Границы этих очагов сегодня размыты. Но чем их больше, тем эти границы жестче, определеннее и тем печальнее судьба у произведения, не вписавшегося никуда конкретно. Например, деление всего пространства надвое (официоз — альтернатива, традиция — новация и т. п.) было заведомо очень приблизительным, и как-то сам собой вырабатывался механизм действия по отношению к “непопавшим”. А повиснуть между шестью-семью конкретными программами опаснее — ни одна из них не готова вместить в себя ничейную территорию. Если очагов будет не шесть, а, скажем, сто, пространство, занятое ими, не увеличится, а уменьшится — это будет сто точек в многомерном космосе, а все остальное скроется из виду.

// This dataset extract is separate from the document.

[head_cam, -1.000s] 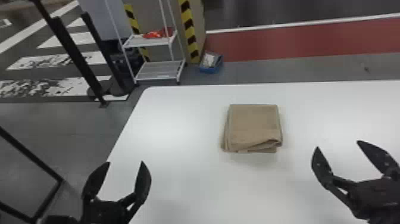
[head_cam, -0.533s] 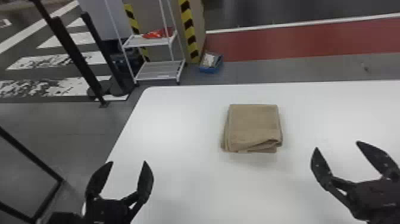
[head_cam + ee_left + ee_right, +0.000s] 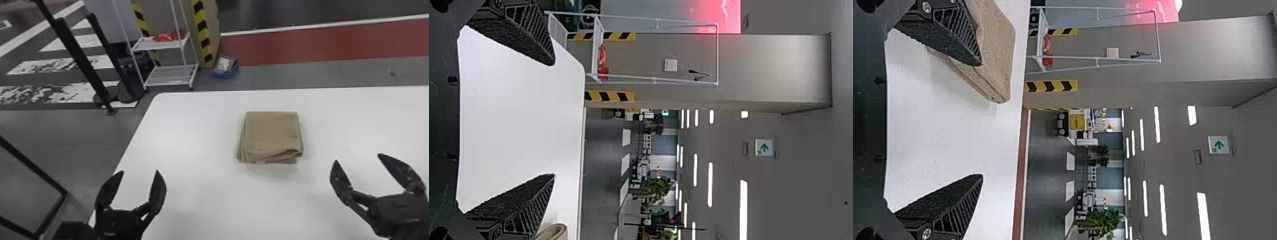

Это не абстрактное рассуждение. Помню условия какого-то конкурса сценариев, опубликованные в газете. Там было семь или восемь номинаций, но мой замысел не подходил ни под одно определение. Бог со мной и моим замыслом, но никуда (в рамках этого конкурса) не годились: “Джентльмены удачи”, “Осенний марафон”, “Берегись автомобиля”, “Белое солнце пустыни” — словом, ни один из шедевров нашего кино, кроме, может быть, “Кавказской пленницы”.
Другая мысль: эти (навскидку) шесть зон — зоны ожидания. Потому им и соответствуют пролонгированные форматы. То есть действительно новое, непредсказуемое, неожидаемое принципиально не вписывается никуда. Ему должен соответствовать другой формат. Какой? Ну, для начала одноразовый — альманах, сборник, антология, книга вне книжной серии. Но самое главное — ему должна соответствовать другая идеология культурного посредника, нацеленная на удивление, а не на попадание в заранее известную мишень.
Поэтому и “Соло”, наиболее симпатичный мне очажок, главные свои открытия — Гаврилова, Шарыпова, Буйду, Добродеева, Клеха — делает в начале карьеры. Далее идут продолжения, повторы, уточнения. Жанр понемногу костенеет. Место удивительных авторов занимают переимчивые.